# Bookshelf Speaker Recommendation



## full dp (Dec 2, 2008)

i just finished the sound set up for my car as well as my living room and right now im planning to build a DIY bookshelf speakers in my bedroom and my budget constraint is about $200-250. The sole purpose of this set is for music purposes only. The speakers will be powered by Yamaha amplifier.

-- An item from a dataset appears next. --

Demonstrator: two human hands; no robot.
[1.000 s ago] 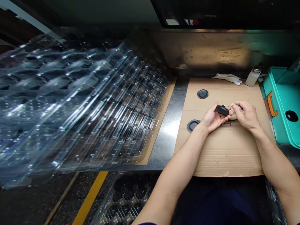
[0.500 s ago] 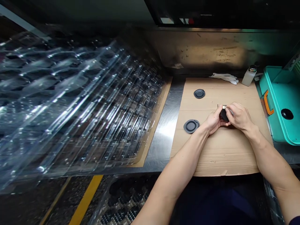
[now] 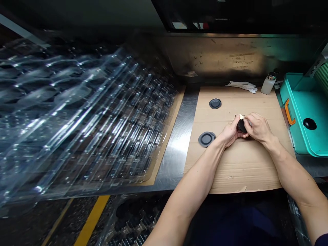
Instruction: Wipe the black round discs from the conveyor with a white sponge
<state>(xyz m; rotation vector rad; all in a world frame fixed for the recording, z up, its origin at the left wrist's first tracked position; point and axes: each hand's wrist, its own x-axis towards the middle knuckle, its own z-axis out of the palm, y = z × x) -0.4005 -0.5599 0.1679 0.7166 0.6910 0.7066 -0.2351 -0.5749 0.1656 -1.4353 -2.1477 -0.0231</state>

Any suggestions to meet hi-fidelity sound at a lower price point is much appriciated  


Thanks in advance.


----------



## MLS (Nov 13, 2008)

If I were to buy a set of book shelf speakers, I would build the overnight sensations kit from Parts Express. I can't claim to know what they sound like, but I bet they're well worth the money. If you just want to purchase a set, maybe the Paradigm Atoms would be a good choice if you can find a good price. I like mine.


----------



## BumpaD_Z28 (Dec 12, 2011)

MLS said:


> If I were to buy a set of book shelf speakers, I would build the overnight sensations kit from Parts Express. I can't claim to know what they sound like, but I bet they're well worth the money. If you just want to purchase a set, maybe the Paradigm Atoms would be a good choice if you can find a good price. I like mine.


Wow that kit is awesome ! I want to build one now !

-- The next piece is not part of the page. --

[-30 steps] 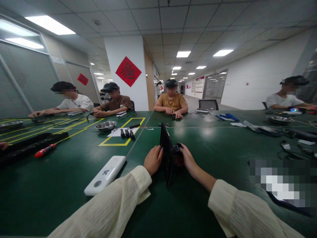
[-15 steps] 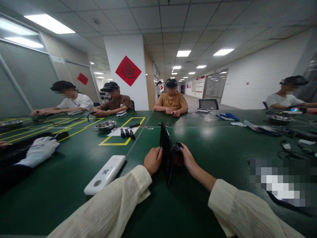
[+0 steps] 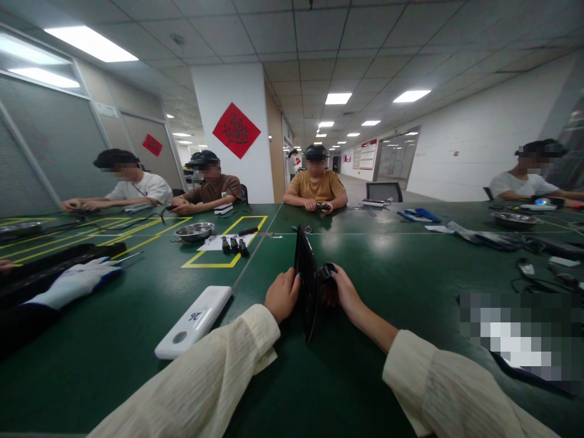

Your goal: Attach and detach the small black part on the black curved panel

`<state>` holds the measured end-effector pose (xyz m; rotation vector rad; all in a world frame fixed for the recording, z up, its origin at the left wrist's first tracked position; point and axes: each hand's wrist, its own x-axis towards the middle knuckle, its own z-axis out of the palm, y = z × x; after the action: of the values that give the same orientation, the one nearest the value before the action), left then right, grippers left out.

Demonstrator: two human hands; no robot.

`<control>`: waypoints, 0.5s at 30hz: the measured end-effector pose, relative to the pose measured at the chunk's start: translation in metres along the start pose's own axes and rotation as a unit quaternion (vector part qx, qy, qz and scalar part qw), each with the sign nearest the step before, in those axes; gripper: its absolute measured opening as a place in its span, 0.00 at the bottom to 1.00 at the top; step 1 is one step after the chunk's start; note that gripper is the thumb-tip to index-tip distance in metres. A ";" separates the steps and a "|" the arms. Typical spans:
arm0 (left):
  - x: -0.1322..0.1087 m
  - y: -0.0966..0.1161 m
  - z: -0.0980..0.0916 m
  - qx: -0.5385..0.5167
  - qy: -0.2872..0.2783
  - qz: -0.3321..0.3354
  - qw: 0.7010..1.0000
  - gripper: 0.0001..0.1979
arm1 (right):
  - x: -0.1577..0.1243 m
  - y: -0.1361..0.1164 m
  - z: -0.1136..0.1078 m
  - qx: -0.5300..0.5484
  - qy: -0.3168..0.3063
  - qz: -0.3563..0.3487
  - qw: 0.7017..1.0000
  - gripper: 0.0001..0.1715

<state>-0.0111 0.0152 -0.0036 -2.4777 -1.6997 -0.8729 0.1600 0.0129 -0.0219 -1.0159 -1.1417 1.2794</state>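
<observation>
A thin, glossy black panel (image 3: 307, 298) stands upright on the table, seen nearly edge-on in front of me. My left hand (image 3: 281, 296) is closed against its left side, with the fingertips partly hidden. On the right, my right hand (image 3: 345, 291) grips a small black part (image 3: 326, 272) close to the panel's other face. Whether that part is joined to the panel I cannot tell. To the left of my left hand lies a white power bank (image 3: 196, 322) marked 26.
The green table (image 3: 383, 267) carries a metal bowl (image 3: 195, 231) and several black cylinders (image 3: 235, 245) on paper. At the left edge a co-worker's gloved hand (image 3: 77, 278) holds a thin tool. Cables and cloth (image 3: 483, 236) lie right; several people sit around.
My hands, the panel and the small part are practically where they were. The gloved hand at left has moved rightward, and a thin tool now shows in it.
</observation>
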 end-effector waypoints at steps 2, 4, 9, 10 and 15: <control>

I've loved these ever since I first heard them:

Tannoy Reveal Near Field Passive Studio Monitors | eBay


----------



## ISTundra (Jan 3, 2009)

Newegg.com - Pioneer SP-BS21-LR Bookshelf Loudspeakers Pair

These Pioneer Bookshelf speakers are really good and dirt cheap. Research glowing reviews for them on various hifi audio forums, especially at this price point. Sign up for Newegg's email deals and you'll frequently find them for $49.99/pr with free shipping. On Black Friday they were $39 shipped. You can often find the matching Pio sub for $69 shipped also.


----------



## CDT FAN (Jul 25, 2012)

Here you go.

Christmas special number 2

I've heard a pair of these and they sound about as nice as you can get for the price.


----------



## edouble101 (Dec 9, 2010)

I have been using these Dayton Audio for a year. They sound great.

They are powered by this amp.


----------



## lostthumb (Dec 16, 2005)

Check these out. They have nice reviews.

Overnight Sensations MT Speaker Pair Kit 300-706


----------



## Old Skewl (May 30, 2011)

I am a big fan of B&W 601 or 602. You can pick up used sets for your price range. S2 or S3 would be prefered. 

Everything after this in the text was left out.